Seit gestern demonstrieren in Leipzig Flüchtlinge, Asylsuchende und Sympathisanten für die Abschaffung der Flüchtlingslager in Deutschland und gegen Abschiebegesetze. Die Teilnehmer des Protestmarsches sind am 08. September in Würzburg aufgebrochen und wollen am 05. Oktober in Berlin eintreffen.
Die gemeinsame Demonstration findet heute am 25.09. um 12.00 statt. Ab 11.00 wird es eine Pressekonferenz am Karl Heine Park geben, danach wandert die Demo in Richtung Innenstadt.

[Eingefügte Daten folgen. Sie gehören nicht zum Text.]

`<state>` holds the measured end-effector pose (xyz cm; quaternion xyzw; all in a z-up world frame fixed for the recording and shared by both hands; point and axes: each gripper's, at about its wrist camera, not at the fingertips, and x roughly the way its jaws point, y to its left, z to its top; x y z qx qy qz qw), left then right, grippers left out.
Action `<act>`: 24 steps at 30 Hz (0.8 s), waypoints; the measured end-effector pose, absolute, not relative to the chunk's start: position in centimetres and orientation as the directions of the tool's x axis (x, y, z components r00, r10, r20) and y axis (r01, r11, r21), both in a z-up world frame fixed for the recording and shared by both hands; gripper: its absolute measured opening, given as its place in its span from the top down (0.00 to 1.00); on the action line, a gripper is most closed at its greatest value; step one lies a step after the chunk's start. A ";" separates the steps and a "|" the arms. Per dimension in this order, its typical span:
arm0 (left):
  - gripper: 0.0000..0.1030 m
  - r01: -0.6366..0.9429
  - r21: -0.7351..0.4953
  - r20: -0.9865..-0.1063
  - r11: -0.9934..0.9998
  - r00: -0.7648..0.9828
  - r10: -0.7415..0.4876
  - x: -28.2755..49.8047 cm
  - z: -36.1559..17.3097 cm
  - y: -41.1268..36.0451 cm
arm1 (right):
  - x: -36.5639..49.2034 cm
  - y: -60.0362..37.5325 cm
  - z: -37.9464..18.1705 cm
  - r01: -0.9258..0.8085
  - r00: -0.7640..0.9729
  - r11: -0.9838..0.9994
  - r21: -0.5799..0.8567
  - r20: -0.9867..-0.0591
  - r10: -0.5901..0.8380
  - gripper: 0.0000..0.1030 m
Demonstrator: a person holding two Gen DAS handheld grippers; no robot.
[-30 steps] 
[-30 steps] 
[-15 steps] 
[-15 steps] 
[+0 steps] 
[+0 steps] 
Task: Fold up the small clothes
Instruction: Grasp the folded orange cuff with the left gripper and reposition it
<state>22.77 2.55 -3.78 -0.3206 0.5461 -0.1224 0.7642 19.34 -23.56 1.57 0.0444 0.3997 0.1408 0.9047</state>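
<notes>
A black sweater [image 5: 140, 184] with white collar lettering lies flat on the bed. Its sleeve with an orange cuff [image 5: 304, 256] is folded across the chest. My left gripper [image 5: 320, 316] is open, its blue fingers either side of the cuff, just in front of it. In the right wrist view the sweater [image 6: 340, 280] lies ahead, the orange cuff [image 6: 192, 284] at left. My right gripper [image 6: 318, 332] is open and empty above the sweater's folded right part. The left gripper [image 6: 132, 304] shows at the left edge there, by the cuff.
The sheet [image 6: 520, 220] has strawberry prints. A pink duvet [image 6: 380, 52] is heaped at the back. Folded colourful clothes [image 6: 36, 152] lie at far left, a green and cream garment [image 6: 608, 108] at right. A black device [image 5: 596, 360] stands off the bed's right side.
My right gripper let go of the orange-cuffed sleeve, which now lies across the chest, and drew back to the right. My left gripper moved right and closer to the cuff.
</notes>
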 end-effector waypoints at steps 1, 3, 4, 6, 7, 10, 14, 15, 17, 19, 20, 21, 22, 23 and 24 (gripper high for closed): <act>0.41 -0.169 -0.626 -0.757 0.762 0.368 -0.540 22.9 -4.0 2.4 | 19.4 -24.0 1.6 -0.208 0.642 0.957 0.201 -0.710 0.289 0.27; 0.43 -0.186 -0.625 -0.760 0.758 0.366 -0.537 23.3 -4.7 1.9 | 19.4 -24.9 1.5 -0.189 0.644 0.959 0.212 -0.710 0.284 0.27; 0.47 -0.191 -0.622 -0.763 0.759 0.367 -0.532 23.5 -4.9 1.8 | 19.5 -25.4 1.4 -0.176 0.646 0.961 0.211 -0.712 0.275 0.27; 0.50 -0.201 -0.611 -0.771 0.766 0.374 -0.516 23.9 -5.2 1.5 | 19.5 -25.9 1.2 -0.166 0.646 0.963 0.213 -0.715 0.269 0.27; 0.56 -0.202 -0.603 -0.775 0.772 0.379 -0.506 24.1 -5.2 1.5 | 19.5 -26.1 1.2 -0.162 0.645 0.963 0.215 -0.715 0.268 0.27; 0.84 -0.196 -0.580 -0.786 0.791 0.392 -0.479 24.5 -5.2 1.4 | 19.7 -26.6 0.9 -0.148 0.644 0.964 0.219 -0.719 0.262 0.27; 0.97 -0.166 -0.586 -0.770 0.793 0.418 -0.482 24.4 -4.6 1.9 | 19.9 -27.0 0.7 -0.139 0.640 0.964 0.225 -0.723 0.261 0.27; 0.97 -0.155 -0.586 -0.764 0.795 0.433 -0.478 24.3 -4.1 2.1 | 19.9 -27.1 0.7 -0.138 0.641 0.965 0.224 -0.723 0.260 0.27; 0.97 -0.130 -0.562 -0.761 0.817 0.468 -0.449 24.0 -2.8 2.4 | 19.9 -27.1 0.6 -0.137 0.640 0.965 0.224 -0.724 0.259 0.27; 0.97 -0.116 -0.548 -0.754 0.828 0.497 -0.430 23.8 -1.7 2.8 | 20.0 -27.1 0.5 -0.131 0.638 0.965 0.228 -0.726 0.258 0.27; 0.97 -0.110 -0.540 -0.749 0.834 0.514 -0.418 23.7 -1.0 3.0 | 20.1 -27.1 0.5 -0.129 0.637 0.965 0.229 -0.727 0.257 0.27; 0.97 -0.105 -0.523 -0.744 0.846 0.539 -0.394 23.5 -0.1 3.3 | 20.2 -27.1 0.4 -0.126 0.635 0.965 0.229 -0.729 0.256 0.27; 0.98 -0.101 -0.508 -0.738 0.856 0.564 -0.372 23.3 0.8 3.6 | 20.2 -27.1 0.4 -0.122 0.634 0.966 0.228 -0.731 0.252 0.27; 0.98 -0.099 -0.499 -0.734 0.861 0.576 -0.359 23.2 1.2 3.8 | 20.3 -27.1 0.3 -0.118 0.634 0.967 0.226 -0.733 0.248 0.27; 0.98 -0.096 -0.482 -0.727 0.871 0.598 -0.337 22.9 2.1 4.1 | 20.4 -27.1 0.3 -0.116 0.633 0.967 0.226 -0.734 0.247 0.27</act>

„Wir begrüßen die Demonstranten und wollen die Aktion auf jeden Fall unterstützen“, sagte Petra Cagalj Sejdi, Sprecherin von BÜNDNIS 90/DIE GRÜNEN Leipzig. „Gerade die Ereignisse und Diskussionen um die dezentrale Unterkunft von Asylbewerbern in Leipzig zeigt uns, wie wichtig solche Protestinitiativen sind.“ Die Reaktionen und Proteste um den Stadtratsbeschluss vom 18. Juli für eine Dezentrale Unterbringung in Leipzig, habe deutlich gemacht, wie stark Flüchtlinge und Asylsuchende bei uns von Diskriminierung und Anfeindung betroffen seien. Solchen Anfeindungen muss von vorneherein entgegen gewirkt werden. In Erfurt war es bei einer Kundgebung der Protestierenden zu Ausschreitungen gekommen. Die Flüchtlinge und Asylsuchenden wurden von Neonazis verbal und physisch angegriffen. Aus diesem Grund rufen BÜNDNIS 90/DIE GRÜNEN neben vielen anderen Sympathisanten des Protestmarsches zu einer breiten Unterstützung der Aktion auf. „Jetzt können wir Leipziger zeigen, dass wir weltoffen und multikulturell sind“, sagte Cagalj Sejdi. „Ein jeder von uns sollte heute mit den Flüchtlingen auf die Straße gehen und demonstrieren. “. Daneben kann die Aktion auch mit Lebensmitteln für die Protestierenden und mit Spenden unterstützt werden.